How do I compute $ \int _{C} (z^3 + 2z +{\bf Re} z)\,dz$ where C is a triangle of vertices $z=0$, $z=1+2i $ and $z=1$.
The solution given is $i$
Anyone showing me how to deal with these problems will be extremely helpful, as this entire subject quite unclear to me.
On
Alternatively, you say that $z=x+yi$ and rewrite the integral as $\oint_C\left[(x+yi)^3+2(x+yi)+x\right]\,\left(\mathrm{d}x+i\mathrm{d}y\right)$. This is a simple closed curve on the complex plane therefore we can use greens theorem (who’s complex equivalent I cannot remember) \begin{align*} \oint_C\left[(x+yi)^3+2(x+yi)+x\right]\,\mathrm{d}x+ \left[(x+yi)^3+2(x+yi)+x\right] i\mathrm{d}y&=\iint_Di\left(3(x+yi)^2+3\right)-\left(3i(x+yi)^2(i)+2i\right)\,\mathrm{d}A\\ &=i\iint_D 3(x+yi)^2+3-3(x+yi)^2-2\,\mathrm{d}A\\ &=i\iint_D\,\mathrm{d}A \end{align*} The triangular region we are integrating along is simply a right triangle with a height of 2 and base of 1 so the area is simply $\frac12(1)(2)=1$ Multiplying this by $i$ we get the final answer of $i$
The function $z^3+2z$ in triangle is analytic so it's integral over $C$ is zero.
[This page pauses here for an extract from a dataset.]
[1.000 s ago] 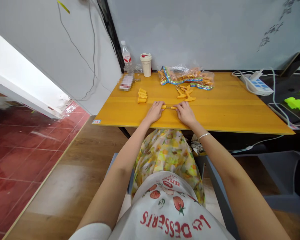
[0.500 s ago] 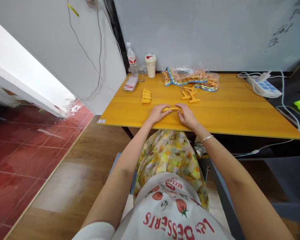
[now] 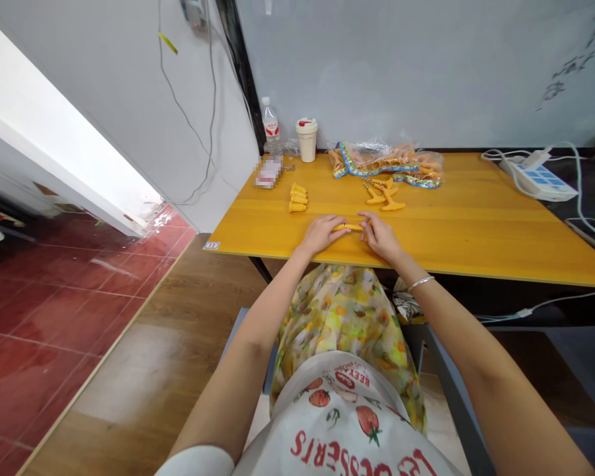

With paramerization of $C$ we have \begin{cases} C_1:~t+2it&0\leq t\leq1, \\ C_2:~1+2i(1-t)&0\leq t\leq1, \\ C_3:~1-t&0\leq t\leq1. \end{cases} this parametrization is counter-clockwise (according to the vertices in the question), so we split the integral over $C$: \begin{align} \int_{C} (z^3 + 2z +{\bf Re} z)dz &= \int_{C} {\bf Re} z\,dz \\ &= \int_{C_1} {\bf Re} z\,dz+\int_{C_2} {\bf Re} z\,dz+\int_{C_3} {\bf Re} z\,dz \\ &= \int_0^1t(1+2i)\,dt+\int_0^1-2i\,dt+\int_0^1(1-t)(-1)\,dt \\ &= \int_0^1(2t+2it-2i-1)\,dt \\ &= \color{blue}{-i} \end{align} if we change the direction of path, we will have $i$ as answer instead of $-i$.